- _Assignment_
Only the lines from the first line of the material below to the line containing "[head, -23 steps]", inclusive, should be copied, each exactly as written.

- _Dataset_
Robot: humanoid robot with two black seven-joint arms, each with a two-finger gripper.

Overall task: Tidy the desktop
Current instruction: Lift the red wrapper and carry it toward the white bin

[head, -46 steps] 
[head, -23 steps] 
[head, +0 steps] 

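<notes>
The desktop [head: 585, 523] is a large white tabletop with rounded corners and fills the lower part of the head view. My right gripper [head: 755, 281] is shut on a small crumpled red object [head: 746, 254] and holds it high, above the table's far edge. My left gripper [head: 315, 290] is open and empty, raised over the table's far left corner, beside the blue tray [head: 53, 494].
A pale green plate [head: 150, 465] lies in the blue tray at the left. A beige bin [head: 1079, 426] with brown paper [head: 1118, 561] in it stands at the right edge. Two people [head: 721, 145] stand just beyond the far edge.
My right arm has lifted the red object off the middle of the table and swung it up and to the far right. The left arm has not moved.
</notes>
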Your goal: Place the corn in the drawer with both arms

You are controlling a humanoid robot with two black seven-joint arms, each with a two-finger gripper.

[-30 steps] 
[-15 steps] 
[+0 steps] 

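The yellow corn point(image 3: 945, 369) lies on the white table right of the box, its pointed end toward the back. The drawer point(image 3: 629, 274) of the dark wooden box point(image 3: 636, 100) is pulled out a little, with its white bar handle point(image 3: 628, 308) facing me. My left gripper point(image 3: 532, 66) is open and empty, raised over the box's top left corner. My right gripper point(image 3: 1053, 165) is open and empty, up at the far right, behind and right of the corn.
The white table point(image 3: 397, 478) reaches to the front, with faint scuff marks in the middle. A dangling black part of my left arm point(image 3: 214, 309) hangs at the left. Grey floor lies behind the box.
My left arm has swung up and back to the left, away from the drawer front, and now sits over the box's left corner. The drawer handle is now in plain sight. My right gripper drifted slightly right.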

- _Result_
Robot: humanoid robot with two black seven-joint arms, each with a two-finger gripper.

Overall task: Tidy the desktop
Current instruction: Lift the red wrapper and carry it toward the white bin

[head, -46 steps] 
[head, -23 steps] 

With the output given, the exercise is complete.